Extremely rare; an impressive survival of a piece of bilingual, administrative ephemera, issued in 1697 to enable the survey of newly acquired French territories at the end of the Nine Years' War (1688-1697).  We have found only one copy recorded, at Harvard (Goldsmith-Kress, 3459.1). 

Issued by the Royal Intendant to Louis XIV, this pamphlet instructs local justices to gather information on territories newly under their jurisdiction, using the list of 26 questions provided, arranged in two columns; one with questions in French, and one in German; possibly Luxembourgish, which has West Germanic roots. They are extremely detailed and quite wide-ranging, and revealing of the structural, geographical, but above all economic priorities behind the survey. Questions concern the size of each territory, the number of towns, villages and fiefdoms they encompass, along with the names of the noble families that reside there and the nature of their noble status (inherited, awarded, married into) and their property; the nature of local justice and administrative systems (including in no.24, places of torture) and the quality of local officers; the type of land in the area - arable, empty, woodland - and the livestock, both domestic and for hunting and fishing; the climate and landscape (the names of principal mountains, rivers, lakes); the details of local manufacture (including the character of local workers - hard-working or lazy?) as well as any natural resources being quarried or mined; and so on.
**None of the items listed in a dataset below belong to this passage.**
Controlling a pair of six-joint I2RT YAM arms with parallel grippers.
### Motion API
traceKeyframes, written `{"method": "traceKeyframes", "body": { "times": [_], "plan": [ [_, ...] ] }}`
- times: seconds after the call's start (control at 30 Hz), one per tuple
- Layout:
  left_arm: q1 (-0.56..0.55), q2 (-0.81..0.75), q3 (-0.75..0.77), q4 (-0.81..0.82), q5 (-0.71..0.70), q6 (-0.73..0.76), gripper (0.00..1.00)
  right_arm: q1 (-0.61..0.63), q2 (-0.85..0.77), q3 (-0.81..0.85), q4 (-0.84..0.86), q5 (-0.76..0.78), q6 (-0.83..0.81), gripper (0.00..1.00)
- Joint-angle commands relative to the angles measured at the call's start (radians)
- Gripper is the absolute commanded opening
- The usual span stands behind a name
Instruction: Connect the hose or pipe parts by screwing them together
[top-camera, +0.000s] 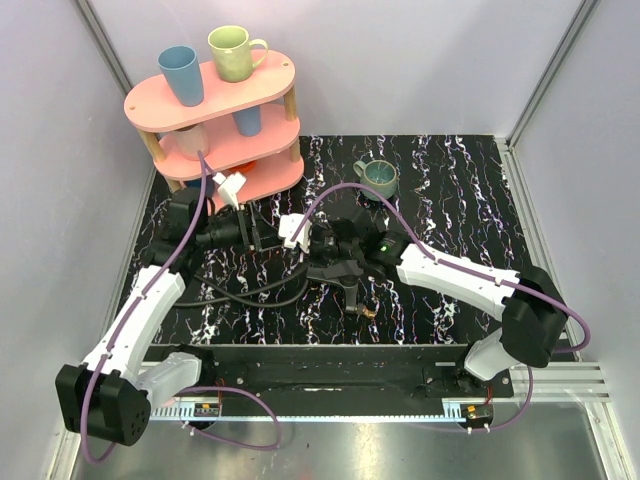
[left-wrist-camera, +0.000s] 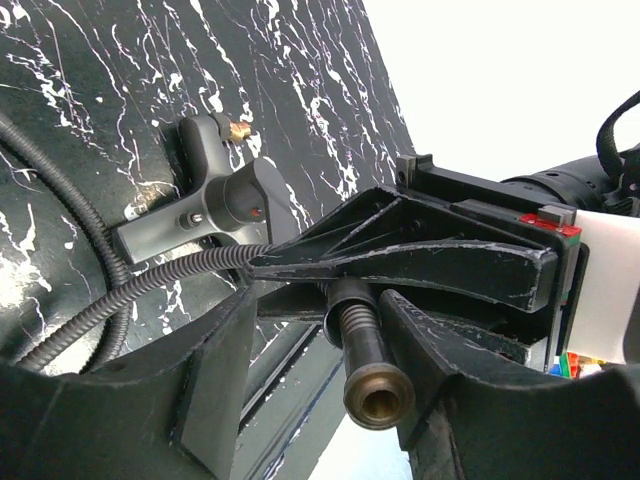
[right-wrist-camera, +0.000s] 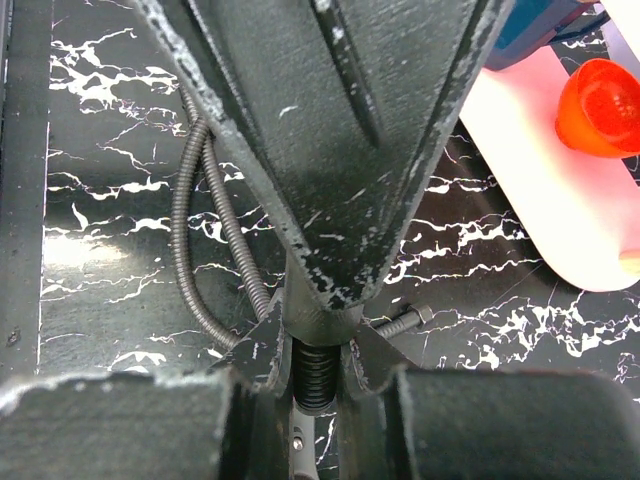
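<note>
A thin black ribbed hose (top-camera: 250, 292) curls on the marbled table between the arms. My right gripper (right-wrist-camera: 318, 345) is shut on the hose's ribbed end, just behind its fitting. That end fitting (left-wrist-camera: 378, 392), with a brass mouth, sticks out between the fingers of my left gripper (left-wrist-camera: 320, 312). It rests against the right finger (left-wrist-camera: 450, 365), with a gap to the left one, so that gripper is open. The dark grey fan-shaped piece (left-wrist-camera: 225, 205) lies on the table with its brass tip (left-wrist-camera: 238, 130) free. In the top view it is the fan-shaped piece (top-camera: 352, 290), just below my right gripper (top-camera: 330, 260).
A pink two-tier shelf (top-camera: 215, 120) with cups stands at the back left, close behind my left gripper (top-camera: 255, 238). A grey-green mug (top-camera: 380, 178) sits behind the right arm. A second hose end (right-wrist-camera: 405, 322) lies on the table. A black rail (top-camera: 320, 365) runs along the near edge.
</note>
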Motion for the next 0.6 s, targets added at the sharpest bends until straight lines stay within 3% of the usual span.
{"method": "traceKeyframes", "body": {
  "times": [0.0,0.27,0.3,0.43,0.57],
  "plan": [
    [-0.002,0.002,-0.018,0.049,0.059,-0.028,0.56,-0.003,-0.031,0.06,0.022,0.022,-0.021,0.0],
    [-0.002,-0.001,-0.062,0.102,0.134,-0.077,0.47,-0.003,-0.03,0.052,0.039,0.036,-0.01,0.0],
    [-0.002,-0.004,-0.064,0.105,0.137,-0.076,0.43,-0.003,-0.027,0.049,0.041,0.036,-0.012,0.0],
    [0.006,-0.009,-0.049,0.095,0.105,-0.063,0.03,-0.003,-0.034,0.023,0.048,0.048,-0.018,0.0],
    [0.049,-0.018,-0.024,0.085,0.103,-0.059,0.0,-0.003,-0.063,-0.023,0.09,0.07,-0.024,0.0]
  ]
}}
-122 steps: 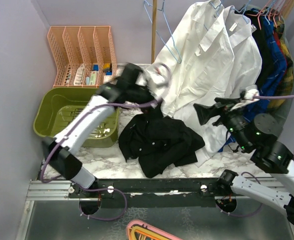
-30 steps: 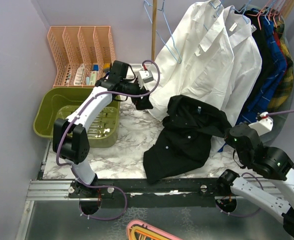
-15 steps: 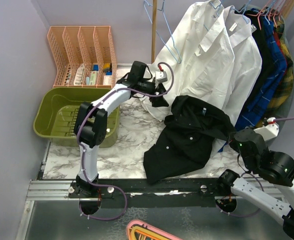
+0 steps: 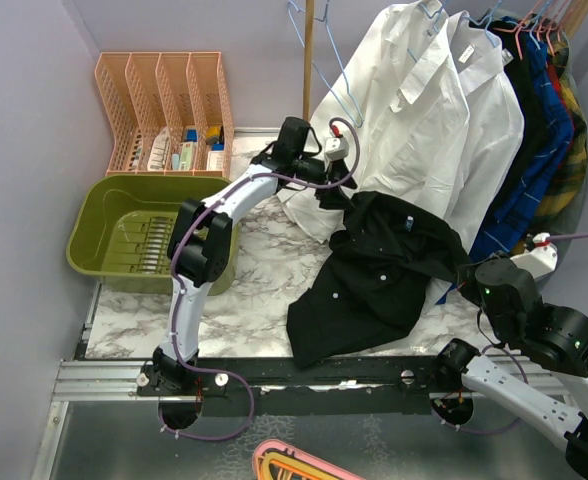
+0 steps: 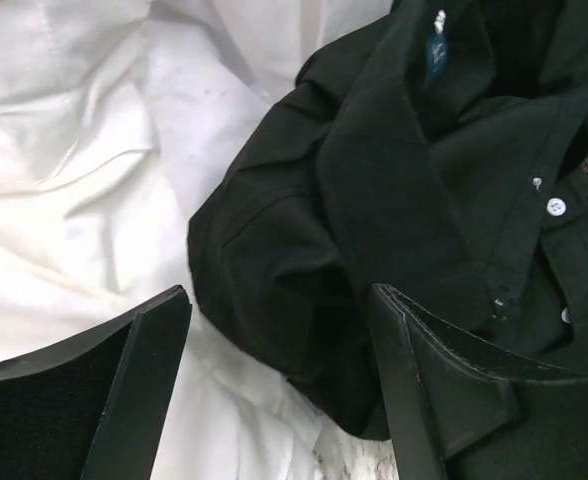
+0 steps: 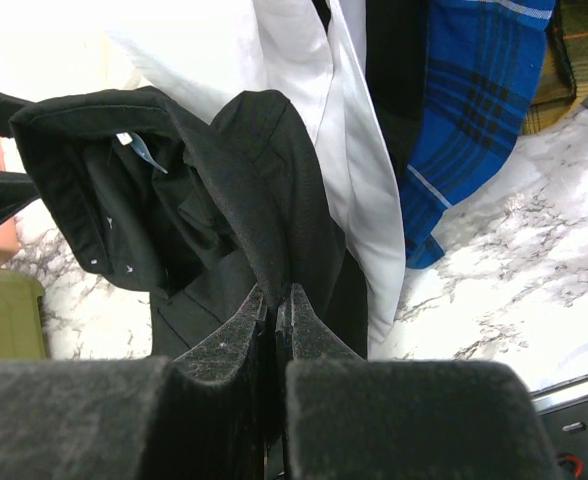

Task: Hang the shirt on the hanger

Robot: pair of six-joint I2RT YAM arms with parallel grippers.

A significant proportion of these questions concern trade, foreign and domestic, and foreign trade within the territory: question 14 asks about the number of ports, fairs and markets, when they happen and for how long, and the details of customs and tax; question 15 concerns access for foreign merchants, and the facilitation of their trade; question 16 similarly asks how many foreign merchants regularly come, the money that enters, and where and how it leaves, in comparison with previous years; question 18 considers the practicalities, requesting information on the state of the larger roads between towns and villages, where such routes pass through and the distances between those places, measured in acres. Similarly, question 19 concerns key rivers and water routes - their courses, where they pass through and meet the sea, if they are navigable or, crucially, fit to be made so. 

Question 5 concerns remarkable things that can be seen, or that have happened in each place; a passing nod, perhaps, to the local culture and history of newly acquired territories.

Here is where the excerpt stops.